小誌「月刊 歌の手帖」、2020年1月号では譜面特集「巻末」にて初めて純烈作品集を掲載。
日本クラウンさんはじめ関係各位、皆様のお力添え改めてお礼申し上げます。
バックナンバー既掲載曲のほかに新規採譜・作成楽譜が6曲。先日業者から浄書データが上がってきたので早速、音源を聴きながらチェックいたしました。
音楽面から語られる機会はまだ少ないグループです。時代に選ばれるスターとはそういうものなのでしょう、ビートルズだって日本に情報が入ってきた当初は、話題の中心は長髪とか、熱狂する女の子たちとか、そんなんばかりだったって云うじゃないですか。
で純烈の曲はどうなのかと言いますと、『しのび哀』がいいですねぇ。大変官能的です。男の私がそう感じるくらいだから、女性ファンにはたまらんでしょう。メジャーセブンス・コードの響きが実に印象的です。歌詞でいうと前半の「ホンキで~」の所ですね。

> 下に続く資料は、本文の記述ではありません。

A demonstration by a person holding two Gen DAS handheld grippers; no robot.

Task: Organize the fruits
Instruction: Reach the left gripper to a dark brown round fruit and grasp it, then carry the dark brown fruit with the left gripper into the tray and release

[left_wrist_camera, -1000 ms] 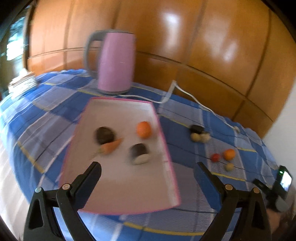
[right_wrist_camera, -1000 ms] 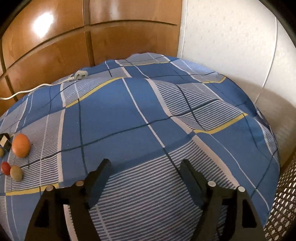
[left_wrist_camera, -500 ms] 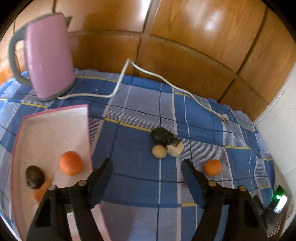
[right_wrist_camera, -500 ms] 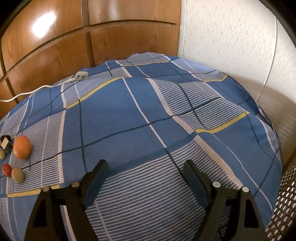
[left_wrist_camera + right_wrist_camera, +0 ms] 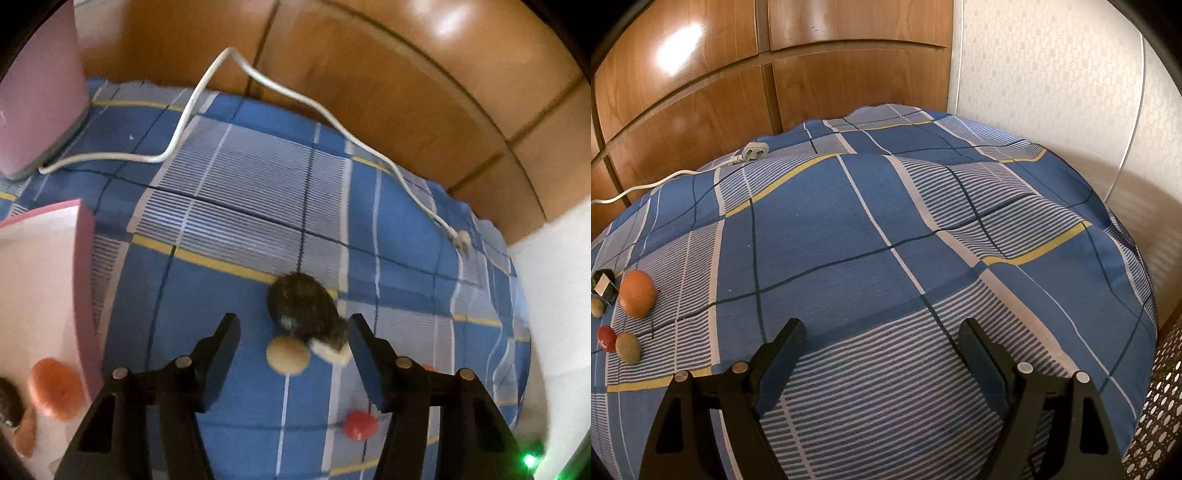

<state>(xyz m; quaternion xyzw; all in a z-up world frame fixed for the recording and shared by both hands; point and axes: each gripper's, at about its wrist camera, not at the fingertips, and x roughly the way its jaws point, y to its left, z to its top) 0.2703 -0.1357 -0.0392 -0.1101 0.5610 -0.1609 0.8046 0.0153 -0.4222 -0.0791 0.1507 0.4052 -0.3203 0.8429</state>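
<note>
Tray (image 5: 84,280): pink, holding an orange fruit (image 5: 55,393).
Left gripper (image 5: 291,334): jaws closing, gripping nothing.
Right gripper (image 5: 881,338): open, empty.

A blue checked bedspread with white stripes and thin yellow lines (image 5: 886,229) covers the whole surface in both views. Behind it, from nine to one o'clock, stand glossy brown wooden wardrobe panels (image 5: 701,74). In the left wrist view a pink electric kettle (image 5: 40,92) sits at ten o'clock on the cloth. Its white power cord (image 5: 280,92) snakes from the kettle's base toward three o'clock and ends in a white plug (image 5: 461,242) lying on the cloth. A pale patterned wall (image 5: 1052,85) fills two o'clock in the right wrist view, with a perforated dark cane panel (image 5: 1160,402) at four o'clock.
</note>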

なぜこのメロディーにこのAM7(Aメジャー・セブンス)の和声がつくと、つまりこの伴奏にこのボーカルが乗ると、これほどまでに官能的に聴こえるのでしょうね。ボーカリストの資質だ、アレンジのせいだと色々考えられるんですが、私としちゃあ純烈のイメージを、メジャー・セブンスの特色を上手く使って表現したんだと思いますが。
メジャーセブンスコードってのはその名のとおり、基本の3声和音の上に、ルートの音から長七度、メジャー音階第7声を加えた4声のコードのことです。主和音/トニック・コードとして、つまりハ長調/CメジャーのキーでCメジャーセブンスを鳴らすと普通にお洒落で洗練された響きに聴こえるますが、マイナー・キーの和声進行のなかで、経過和声いわゆるサブ・ドミナント・コードとして使われると一転、人間的な感情の湿度を含んだような、切なく物狂おしい響きになるもんです。『しのび哀』はキーがCシャープ・マイナーなので前述の箇所で使われているコードはAメジャー・セブンスというコードですね。
ではなぜCシャープ・マイナーのキーに於いてAメジャー・セブンスのコードが鳴ると官能的に聴こえるのかと申しますと、そこは音楽だから理屈じゃないってことになるんですが、無理やりこじつけますと、下記のようにAM7それ自体はメジャー・コードなのに、主和音C♯m7の音を全部包括しているから。
内部にマイナーをかかえたメジャー・コードの響きが、人の心がもっている明暗や陰影を象徴しているから…なんていう理屈はどうでしょうね。「官能のメジャー・セブンス」、純烈のキャッチフレーズにいかがでしょう。